## Problem details
Using the entries that follow, write out the line containing "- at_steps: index", the line containing "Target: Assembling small", and every line between them, exactly and nothing else.

═════ Input material

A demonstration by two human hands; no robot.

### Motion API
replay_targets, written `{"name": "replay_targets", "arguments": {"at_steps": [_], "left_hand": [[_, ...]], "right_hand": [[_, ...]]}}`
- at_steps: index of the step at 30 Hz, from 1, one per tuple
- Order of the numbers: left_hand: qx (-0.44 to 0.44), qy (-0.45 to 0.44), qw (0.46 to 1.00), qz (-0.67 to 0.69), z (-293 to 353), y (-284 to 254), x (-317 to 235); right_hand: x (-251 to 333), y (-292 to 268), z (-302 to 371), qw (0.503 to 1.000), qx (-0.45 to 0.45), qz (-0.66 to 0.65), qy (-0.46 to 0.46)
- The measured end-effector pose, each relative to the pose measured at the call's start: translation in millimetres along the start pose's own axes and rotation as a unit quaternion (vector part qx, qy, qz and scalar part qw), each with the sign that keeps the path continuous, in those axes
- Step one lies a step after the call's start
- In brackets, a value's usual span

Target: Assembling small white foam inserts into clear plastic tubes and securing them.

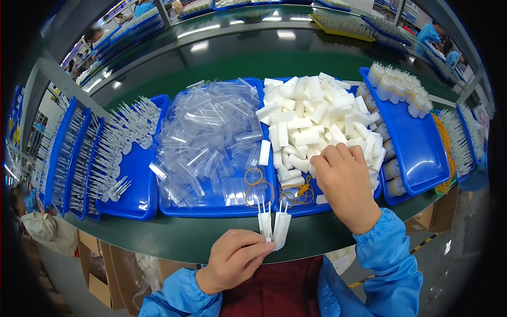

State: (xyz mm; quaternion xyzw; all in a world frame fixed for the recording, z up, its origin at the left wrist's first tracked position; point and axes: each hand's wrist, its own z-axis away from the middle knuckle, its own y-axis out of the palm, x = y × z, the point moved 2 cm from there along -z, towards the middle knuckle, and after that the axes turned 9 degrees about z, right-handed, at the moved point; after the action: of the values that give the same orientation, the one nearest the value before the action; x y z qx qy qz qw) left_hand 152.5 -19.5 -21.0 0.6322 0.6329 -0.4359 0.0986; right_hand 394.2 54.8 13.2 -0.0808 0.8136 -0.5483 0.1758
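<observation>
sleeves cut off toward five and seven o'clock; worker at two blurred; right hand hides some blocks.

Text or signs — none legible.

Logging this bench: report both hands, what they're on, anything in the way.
Left hand pinching white pronged pieces. Right hand at the white block pile, fingertips partly hidden, grip unclear. Nearest clutter: yellow rubber bands between the hands.

Bright reflections streak a green surface above the grey floor.
</observation>
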Motion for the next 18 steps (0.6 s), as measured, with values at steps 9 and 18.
{"name": "replay_targets", "arguments": {"at_steps": [9,18], "left_hand": [[0.059,0.038,0.996,-0.046,-3,-4,-4],[0.082,0.063,0.992,-0.076,-15,-1,-22]], "right_hand": [[24,-19,10,0.666,0.083,-0.713,0.203],[46,-21,17,0.597,0.024,-0.753,0.276]]}}
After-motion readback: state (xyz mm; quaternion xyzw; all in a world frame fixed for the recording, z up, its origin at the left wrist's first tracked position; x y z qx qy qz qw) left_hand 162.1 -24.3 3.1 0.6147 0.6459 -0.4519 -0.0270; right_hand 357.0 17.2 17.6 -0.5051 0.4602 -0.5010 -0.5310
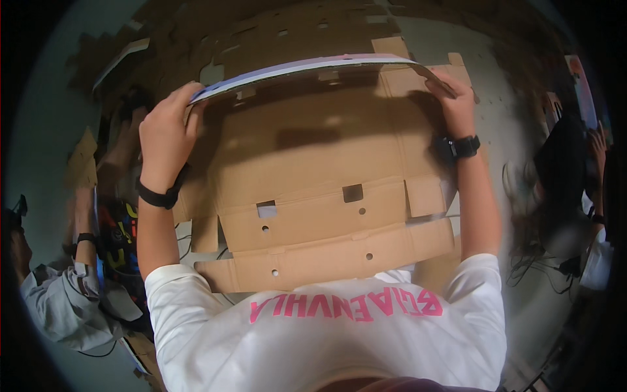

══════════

## Answer to this task
- at_steps: index of the step at 30 Hz, from 1, one per tuple
- Order of the numbers: left_hand: qx (-0.44 to 0.44), qy (-0.45 to 0.44), qw (0.46 to 1.00), qz (-0.67 to 0.69), z (-293 to 353), y (-284 to 254), x (-317 to 235); right_hand: x (-251 to 333), y (-292 to 268), z (-302 to 371), qw (0.503 to 1.000), qx (-0.45 to 0.45), qz (-0.66 to 0.65), qy (-0.46 to 0.46)
- The measured end-effector pose, each relative to the pose measured at the call's start: translation in millimetres along the start pose's own axes and rotation as a unit quaternion (vector part qx, qy, qz and scalar part qw), each with the sign that keeps the path continuous, in those axes
- Step one lies a step after the call's start
- In brackets, a value's usual span

Target: Assembling small white foam inserts into clear plastic tubes and securing them.

The output is complete as it stands.